男子円盤投は、堤雄司選手(群馬綜合ガード)が2年前に自身がマークした大会記録(当時、日本記録)に5cmと迫る60m69で2年ぶり5回目の優勝を果たしています。

女子100mは、今季復調した土井杏南選手(JAL)が11秒74(+0.9)で制し、大学2年時の日本インカレ以来となる全国タイトルを獲得。また、過去にこの大会でも100m・200mで2冠(2011年)を獲得した実績を持ちながら、その後、低迷が続いていた髙橋萌木子選手(ワールドウィング)が、2位の島田雪菜選手(北海道ハイテク)と同タイムの11秒87で3位に食い込み、久しぶりに表彰台に上がる復調ぶりを見せました。このほか女子100mでは、4月のアジア選手権以降、故障の影響で競技会から遠ざかっていた日本記録保持者の福島千里選手(セイコー)と、同じくケガのために日本選手権以降、治療・リハビリを続けていた市川華菜選手(ミズノ)がレースに復帰。どちらも予選通過はなりませんでしたが、秋シーズンに向けて、新たな1歩を踏み出しています。

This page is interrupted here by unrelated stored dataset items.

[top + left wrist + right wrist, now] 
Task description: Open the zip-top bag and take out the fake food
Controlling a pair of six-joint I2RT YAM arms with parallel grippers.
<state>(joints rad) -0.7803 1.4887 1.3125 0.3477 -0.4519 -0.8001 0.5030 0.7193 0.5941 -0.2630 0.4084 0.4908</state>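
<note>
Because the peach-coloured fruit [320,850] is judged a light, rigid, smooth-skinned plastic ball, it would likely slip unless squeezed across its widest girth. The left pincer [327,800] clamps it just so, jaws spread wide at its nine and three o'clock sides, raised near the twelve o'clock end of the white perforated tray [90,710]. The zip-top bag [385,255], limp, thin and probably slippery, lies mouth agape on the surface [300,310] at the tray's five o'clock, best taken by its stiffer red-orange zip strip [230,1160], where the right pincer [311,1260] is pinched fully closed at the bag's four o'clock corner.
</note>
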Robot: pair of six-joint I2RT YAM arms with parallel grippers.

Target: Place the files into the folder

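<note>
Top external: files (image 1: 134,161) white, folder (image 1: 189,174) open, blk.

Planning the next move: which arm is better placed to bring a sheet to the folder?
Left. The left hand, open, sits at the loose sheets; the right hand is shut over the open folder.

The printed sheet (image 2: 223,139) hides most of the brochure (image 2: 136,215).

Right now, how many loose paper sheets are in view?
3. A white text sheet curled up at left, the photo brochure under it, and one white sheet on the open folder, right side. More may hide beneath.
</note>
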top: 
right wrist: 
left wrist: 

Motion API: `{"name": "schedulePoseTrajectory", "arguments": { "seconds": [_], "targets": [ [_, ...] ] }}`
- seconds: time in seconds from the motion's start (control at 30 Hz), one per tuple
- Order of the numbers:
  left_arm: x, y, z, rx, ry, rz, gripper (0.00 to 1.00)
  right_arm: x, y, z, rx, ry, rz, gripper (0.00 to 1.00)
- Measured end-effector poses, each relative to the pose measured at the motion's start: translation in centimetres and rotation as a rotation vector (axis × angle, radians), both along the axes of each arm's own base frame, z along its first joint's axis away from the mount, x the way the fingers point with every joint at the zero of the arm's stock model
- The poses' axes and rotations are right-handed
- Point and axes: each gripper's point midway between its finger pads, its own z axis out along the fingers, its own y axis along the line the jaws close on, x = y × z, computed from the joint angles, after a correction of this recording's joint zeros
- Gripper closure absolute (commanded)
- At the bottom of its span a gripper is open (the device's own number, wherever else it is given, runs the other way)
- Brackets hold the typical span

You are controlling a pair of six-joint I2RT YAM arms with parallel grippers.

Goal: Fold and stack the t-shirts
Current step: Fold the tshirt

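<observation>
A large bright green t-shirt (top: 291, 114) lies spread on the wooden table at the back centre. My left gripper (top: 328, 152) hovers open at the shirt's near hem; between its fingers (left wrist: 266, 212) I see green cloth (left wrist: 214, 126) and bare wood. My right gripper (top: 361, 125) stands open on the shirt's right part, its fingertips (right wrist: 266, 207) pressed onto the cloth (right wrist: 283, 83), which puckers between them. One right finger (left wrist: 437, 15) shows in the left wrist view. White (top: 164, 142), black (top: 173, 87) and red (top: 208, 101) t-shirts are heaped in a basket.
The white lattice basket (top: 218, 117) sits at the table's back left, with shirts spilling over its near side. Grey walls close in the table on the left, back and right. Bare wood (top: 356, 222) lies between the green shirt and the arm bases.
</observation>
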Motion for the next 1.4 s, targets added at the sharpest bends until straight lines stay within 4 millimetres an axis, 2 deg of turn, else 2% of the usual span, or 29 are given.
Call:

なお、この大会は、気胸のため6月の日本選手権を欠場、9月1日の富士北麓ワールドトライアルも腰痛の影響で出場を見送っていた男子短距離の山縣亮太選手(セイコー)にとっても復帰レースとなる予定でした。しかし、最終日に行われた200mのウォーミングアップ中に右ハムストリングスに違和感を覚えたため、大事をとって出場をとりやめることを決断。今季は、これでシーズンを終了させ、来季に向けた準備に入るとのことです。